The Court finds that substantial evidence in the record supports the Secretary's decision in this case. Baptist-Memphis's Intermediary issued an initial NPR for FYE 1995 on September 21, 1998. A.R. 8, 1383--87, 1612--14, 1665--66, 1854--62, 1879--83. The initial NPR indicated that Baptist-Memphis's claimed SNF costs substantially exceeded the applicable RCL. Id. at 23. Baptist-Memphis did not, however, request exception relief within 180 days of the initial NPR. Rather, the record indicates that Baptist-Memphis requested an SNF RCL exception on the basis of atypical services on May 6, 2002-nearly four years after the expiration of the 180-day period following the initial NPR. See id. at 1509--29.
The record further indicates that the Intermediary reopened the FYE 1995 cost report solely to implement the results of a review of BMHCC's home office cost statement. See id. at 8, 1388--1480, 1482--89. The Intermediary then issued a revised NPR that did nothing more than incorporate the revisions to that statement. As a result of the reopening, fewer SNF costs were above and therefore subject to the RCL. Thus, the revised NPR did not apply the RCL to new SNF costs. Nor did it alter the RCL that had been applied in the initial NPR. Moreover, atypical services-the basis of Baptist-Memphis's exception request-were not at issue on reopening. The record thus establishes that Baptist-Memphis's request sought reimbursement for SNF costs that could have been appealed under the initial NPR.

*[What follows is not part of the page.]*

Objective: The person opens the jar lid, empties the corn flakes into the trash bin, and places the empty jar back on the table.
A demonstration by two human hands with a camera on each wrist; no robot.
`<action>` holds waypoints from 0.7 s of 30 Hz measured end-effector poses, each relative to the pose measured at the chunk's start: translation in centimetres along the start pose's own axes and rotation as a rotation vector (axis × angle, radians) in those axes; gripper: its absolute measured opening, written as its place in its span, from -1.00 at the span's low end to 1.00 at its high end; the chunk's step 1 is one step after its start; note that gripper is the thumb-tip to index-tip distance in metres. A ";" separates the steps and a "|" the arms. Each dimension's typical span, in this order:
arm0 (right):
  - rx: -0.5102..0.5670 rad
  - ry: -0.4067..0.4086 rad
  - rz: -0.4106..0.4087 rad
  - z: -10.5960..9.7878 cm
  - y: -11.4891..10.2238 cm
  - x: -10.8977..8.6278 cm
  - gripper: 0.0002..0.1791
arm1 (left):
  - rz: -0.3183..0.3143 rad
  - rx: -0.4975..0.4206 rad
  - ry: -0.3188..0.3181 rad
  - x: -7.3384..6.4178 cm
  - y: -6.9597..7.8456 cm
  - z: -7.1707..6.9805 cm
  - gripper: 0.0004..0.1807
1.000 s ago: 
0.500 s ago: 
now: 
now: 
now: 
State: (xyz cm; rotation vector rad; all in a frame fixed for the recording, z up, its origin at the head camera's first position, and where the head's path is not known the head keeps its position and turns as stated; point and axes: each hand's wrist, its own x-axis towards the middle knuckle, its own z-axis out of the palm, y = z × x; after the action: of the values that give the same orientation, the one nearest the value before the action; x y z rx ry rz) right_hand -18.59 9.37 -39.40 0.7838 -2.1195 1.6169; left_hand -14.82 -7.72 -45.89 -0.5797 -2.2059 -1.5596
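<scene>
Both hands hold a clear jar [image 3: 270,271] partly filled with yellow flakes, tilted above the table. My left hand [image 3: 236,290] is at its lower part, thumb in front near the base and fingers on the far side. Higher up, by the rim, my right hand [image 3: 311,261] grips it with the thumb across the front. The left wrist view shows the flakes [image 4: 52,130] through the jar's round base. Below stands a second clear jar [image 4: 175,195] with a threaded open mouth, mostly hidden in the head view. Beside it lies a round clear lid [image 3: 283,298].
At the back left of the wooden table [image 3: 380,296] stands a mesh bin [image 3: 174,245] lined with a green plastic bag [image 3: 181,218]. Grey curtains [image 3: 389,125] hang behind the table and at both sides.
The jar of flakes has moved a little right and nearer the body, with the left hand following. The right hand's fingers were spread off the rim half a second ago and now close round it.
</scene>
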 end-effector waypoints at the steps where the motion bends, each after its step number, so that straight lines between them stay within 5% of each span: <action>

The Court is not persuaded by Baptist-Memphis's argument that, had it made its request pursuant to the initial NPR, it could have faced False Claims Act liability by "knowingly submitt[ing] an improperly inflated exception request based on inaccurate home office costs that were subsequently lowered in the revised NPR." Pl.'s SJM at 19. Had Baptist-Memphis filed a request based on the initial NPR and a good-faith estimate of allowable costs, it would not have risked False Claims Act liability-which attaches only when a person "knowingly" presents a false claim for payment. See 31 U.S.C. § 3729(a)(1)(A). Baptist-Memphis could then have filed a modified request to reflect the revised NPR's adjusted home office costs. In any event, there is no evidence in the record that Baptist-Memphis failed to timely file an exception request pursuant to the initial NPR due to concerns about False Claims Act liability. See A.R. 345 (testimony of Paul Trower, witness for Baptist-Memphis, that he did not know "why the hospital did not file an exception request from the original NPR"), 347 (testimony of Paul Trower that he was not aware of any records explaining why Baptist-Memphis had failed to request exception relief pursuant to the initial NPR). Nor is there evidence that the Intermediary encouraged Baptist-Memphis not to file an exception request pursuant to the initial NPR. See id. at 376.
As the Court found above, Baptist-Memphis could have requested exception relief pursuant to the initial NPR. The SNF costs for which it sought an RCL exception were not affected by the revised NPR. Accordingly, having found that the Secretary's issue-specific interpretation of 42 C.F.R. § 413.30(c) is reasonable, the Court finds that the Secretary properly applied that interpretation to deny Baptist-Memphis's exception request as untimely.
For the reasons stated herein, plaintiff's Motion  for Summary Judgment will be DENIED and defendant's Motion  for Summary Judgment will be GRANTED.
A separate order consistent with this memorandum opinion shall issue this date.
Signed by Royce C. Lamberth, Chief Judge, on March 11, 2011.